Coconut oil has been given a lot of press lately.  Here’s why there’s such a buzz.

  • Coconut oil is a saturated fat.  However, most of the saturated fat is of a type of fat called Medium Chain Triglycerides (MCT’s).  Your body metabolizes MCT’s differently.  They go straight to the liver and are used for energy.  In fact, it has been shown that eating MCT’s helps to decrease visceral fat, which is the stomach fat around your organs which can increase your risk of cardiovascular disease if too high.
  • Coconut oil also contains Lauric Acid which, when digested, can kill harmful bacteria, viruses and fungus.  Coconut oil has a high flash point so it’s great for sautéing, baking and cooking.
  • When buying coconut oil, look for organic, virgin coconut oil.

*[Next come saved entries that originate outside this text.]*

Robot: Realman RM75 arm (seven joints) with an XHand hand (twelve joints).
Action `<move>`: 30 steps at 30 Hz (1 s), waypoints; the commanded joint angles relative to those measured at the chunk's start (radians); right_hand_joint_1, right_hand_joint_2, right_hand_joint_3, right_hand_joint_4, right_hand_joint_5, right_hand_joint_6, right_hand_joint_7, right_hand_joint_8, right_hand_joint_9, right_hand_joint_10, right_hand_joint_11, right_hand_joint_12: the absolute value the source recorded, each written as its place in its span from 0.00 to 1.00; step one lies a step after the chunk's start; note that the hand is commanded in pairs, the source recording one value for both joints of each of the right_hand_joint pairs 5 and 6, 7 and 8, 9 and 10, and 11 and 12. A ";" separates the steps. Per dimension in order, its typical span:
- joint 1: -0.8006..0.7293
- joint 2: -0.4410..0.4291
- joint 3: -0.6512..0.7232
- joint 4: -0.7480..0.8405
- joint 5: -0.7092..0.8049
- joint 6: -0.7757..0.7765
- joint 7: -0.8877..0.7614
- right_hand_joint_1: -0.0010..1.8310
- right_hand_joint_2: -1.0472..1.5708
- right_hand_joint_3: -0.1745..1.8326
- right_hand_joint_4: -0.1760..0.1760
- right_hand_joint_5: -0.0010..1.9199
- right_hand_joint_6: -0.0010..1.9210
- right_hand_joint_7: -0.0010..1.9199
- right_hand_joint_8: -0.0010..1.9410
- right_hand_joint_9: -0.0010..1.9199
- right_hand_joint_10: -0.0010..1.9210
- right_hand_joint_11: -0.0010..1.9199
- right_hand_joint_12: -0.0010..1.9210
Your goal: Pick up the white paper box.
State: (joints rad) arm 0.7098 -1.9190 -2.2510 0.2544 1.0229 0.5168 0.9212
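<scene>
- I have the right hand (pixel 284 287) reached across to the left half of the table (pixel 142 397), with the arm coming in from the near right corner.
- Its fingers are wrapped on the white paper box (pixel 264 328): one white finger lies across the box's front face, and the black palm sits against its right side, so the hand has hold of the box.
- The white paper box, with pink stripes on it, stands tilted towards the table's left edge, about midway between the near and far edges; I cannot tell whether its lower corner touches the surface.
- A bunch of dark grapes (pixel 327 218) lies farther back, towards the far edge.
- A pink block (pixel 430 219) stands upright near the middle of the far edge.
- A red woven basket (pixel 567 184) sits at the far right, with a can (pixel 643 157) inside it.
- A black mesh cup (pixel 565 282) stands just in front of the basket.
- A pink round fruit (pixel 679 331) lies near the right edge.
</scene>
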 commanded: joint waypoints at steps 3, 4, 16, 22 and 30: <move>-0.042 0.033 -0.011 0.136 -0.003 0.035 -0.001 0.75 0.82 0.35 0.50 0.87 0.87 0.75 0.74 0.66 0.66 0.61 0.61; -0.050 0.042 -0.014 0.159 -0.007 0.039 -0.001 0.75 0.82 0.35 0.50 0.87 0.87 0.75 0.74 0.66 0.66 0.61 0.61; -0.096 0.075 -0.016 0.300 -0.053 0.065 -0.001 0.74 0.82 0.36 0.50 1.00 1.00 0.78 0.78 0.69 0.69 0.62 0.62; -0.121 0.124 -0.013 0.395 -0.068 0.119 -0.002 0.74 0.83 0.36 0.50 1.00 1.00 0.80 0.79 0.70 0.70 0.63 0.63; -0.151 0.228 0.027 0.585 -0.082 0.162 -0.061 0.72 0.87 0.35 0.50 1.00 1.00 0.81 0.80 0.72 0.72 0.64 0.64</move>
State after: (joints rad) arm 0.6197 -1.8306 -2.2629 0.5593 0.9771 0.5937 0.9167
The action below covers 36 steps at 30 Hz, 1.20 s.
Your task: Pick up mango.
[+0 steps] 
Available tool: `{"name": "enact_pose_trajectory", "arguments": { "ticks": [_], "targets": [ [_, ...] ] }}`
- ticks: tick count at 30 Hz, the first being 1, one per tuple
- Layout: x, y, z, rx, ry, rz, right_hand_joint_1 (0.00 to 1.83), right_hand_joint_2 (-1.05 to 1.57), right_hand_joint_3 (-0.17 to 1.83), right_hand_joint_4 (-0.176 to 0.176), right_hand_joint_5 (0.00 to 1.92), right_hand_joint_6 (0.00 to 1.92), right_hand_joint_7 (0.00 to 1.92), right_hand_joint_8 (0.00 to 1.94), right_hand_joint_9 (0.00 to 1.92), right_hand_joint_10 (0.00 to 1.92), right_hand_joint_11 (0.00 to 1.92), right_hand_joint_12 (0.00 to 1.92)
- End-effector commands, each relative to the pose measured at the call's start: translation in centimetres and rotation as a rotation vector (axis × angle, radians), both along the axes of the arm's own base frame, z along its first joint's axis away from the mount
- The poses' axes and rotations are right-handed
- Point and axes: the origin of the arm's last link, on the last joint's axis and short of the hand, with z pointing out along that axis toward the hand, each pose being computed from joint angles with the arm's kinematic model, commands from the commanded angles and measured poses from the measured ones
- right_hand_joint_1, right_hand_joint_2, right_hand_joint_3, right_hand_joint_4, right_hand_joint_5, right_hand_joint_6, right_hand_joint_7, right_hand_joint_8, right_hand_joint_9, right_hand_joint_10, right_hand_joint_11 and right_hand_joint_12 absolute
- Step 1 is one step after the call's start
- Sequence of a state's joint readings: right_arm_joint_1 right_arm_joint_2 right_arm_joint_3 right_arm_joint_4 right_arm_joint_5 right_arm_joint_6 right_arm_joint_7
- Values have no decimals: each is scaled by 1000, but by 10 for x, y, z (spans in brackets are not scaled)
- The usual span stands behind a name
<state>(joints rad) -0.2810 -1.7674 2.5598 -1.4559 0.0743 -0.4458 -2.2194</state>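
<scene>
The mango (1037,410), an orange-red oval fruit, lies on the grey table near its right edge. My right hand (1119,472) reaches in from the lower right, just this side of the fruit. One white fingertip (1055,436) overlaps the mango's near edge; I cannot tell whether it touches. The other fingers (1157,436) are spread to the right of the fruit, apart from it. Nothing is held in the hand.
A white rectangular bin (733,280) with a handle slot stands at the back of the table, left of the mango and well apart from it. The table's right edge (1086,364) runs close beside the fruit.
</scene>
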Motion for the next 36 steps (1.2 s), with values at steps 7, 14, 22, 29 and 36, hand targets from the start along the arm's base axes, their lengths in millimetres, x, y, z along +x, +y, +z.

Adding Healthy Fat to Your Diet

 These are some good sources of fat:

  • Avocadoes
  • Raw nuts
  • Olive oil
  • Coconut oil
  • Grass-fed butter
  • Flax seeds
  • Sesame seeds
  • Hemp seeds
  • Chia seeds
  • Salmon
  • Mackerel
  • Tuna

 How Do You Apply This To Everyday Life

  • I like to think about adding healthy fat to each meal and snack.  For example, no salad is complete without avocado and an olive oil based dressing.  Also, I like to have raw nuts as a snack.
  • Don’t buy reduced fat anything!  Reduced fat peanut butter, crackers, butter, cheese etc. usually contain the exact same calories as the full fat counterparts.  And actually, they’re going to make you hungrier in the long run because your blood sugar will spike and then crash.  Check out the label, if it’s full of things you don’t understand, put it back on the shelf.

Trust me, this is a hard concept to grasp for many people.  Just about all of my health coaching clients struggle with this one.

Try it out… let me know if you notice a difference.